Currently, the forward PE that we are showing on Zacks.com for AMZN is over 370. Despite the many growth avenues that are open to the firm—in the form of increased international expansion and more media sales via the Kindle and Kindle Fire—I cannot rationalize buying up shares in a $110 billion company that has such an absurd forward price-to-earnings ratio (read Try Value Investing with These Large Cap ETFs).
Meanwhile, in the case of EXC, although it doesn’t have—if we are going to be honest—any real growth prospects, its reasonable PE and a yield over 5.75% make it too enticing to pass up, at least to me. Furthermore, the safety of the utility structure is also very appealing, unlike the riskiness of Amazon and its fight to not only be a retail king, but a force in the tablet market as well.
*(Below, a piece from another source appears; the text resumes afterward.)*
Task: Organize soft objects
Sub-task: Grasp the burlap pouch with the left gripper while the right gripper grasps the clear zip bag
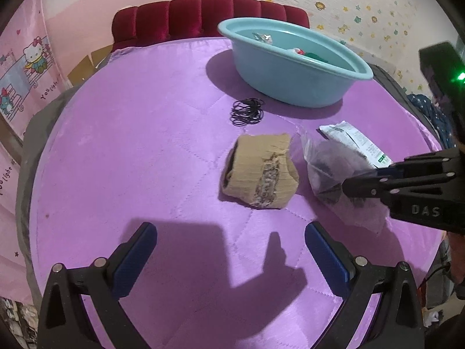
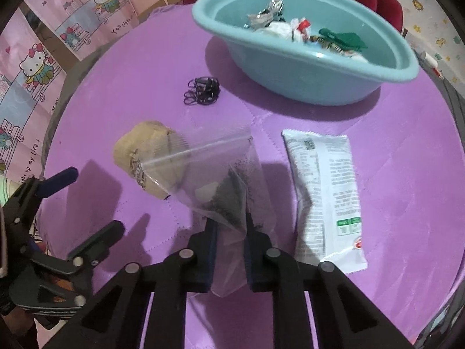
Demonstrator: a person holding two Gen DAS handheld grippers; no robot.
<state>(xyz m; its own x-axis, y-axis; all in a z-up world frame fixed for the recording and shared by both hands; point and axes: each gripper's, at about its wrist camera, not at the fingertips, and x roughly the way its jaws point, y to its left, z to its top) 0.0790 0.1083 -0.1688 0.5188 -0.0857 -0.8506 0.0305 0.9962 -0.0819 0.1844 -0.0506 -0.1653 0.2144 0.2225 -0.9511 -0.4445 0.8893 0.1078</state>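
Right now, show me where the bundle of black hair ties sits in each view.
Left wrist view: the black hair ties lie centre, just left of and below the teal basin.
Right wrist view: the hair ties lie upper left of centre, left of the basin.
Shared landmark: the basin.

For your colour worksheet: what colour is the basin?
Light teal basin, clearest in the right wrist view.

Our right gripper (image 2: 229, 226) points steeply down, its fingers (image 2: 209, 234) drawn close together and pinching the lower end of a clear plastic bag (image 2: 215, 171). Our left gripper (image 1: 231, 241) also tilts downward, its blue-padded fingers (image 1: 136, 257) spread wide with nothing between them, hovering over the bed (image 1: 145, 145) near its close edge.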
As you can tell from the paragraphs above, I am very biased in my investing strategy towards value, but I have also seen a similar trend among more ‘growth’ oriented investors as well. I know of at least a few people who shun any stock that pays a dividend, or those who demand an outsized growth rate in order to even consider investing in a stock, suggesting that the trend goes both ways (see Three Best Performing Small Cap Growth ETFs).
Perhaps, value investors are just hard-wired to avoid growth, and those who dabble in riskier stocks are unable to bring themselves to purchase the more mundane companies?
At first I thought this might be a bad thing as it eliminates a huge chunk of the investing landscape, but now I am wondering if, instead, it allows investors to focus in on whatever they believe works and forgo trying to develop dual strategies, which seems likely to result a subpar mixture of the two distinct styles.
Personally, I cannot think of anyone that has a true ‘blend’ investing style—and does it effectively—but what about you?
Do you also find yourself stuck in a particular investment style or have you developed any effective strategies for opening up your portfolio to growth if you are a value investor (or vice versa if you are growth investor)?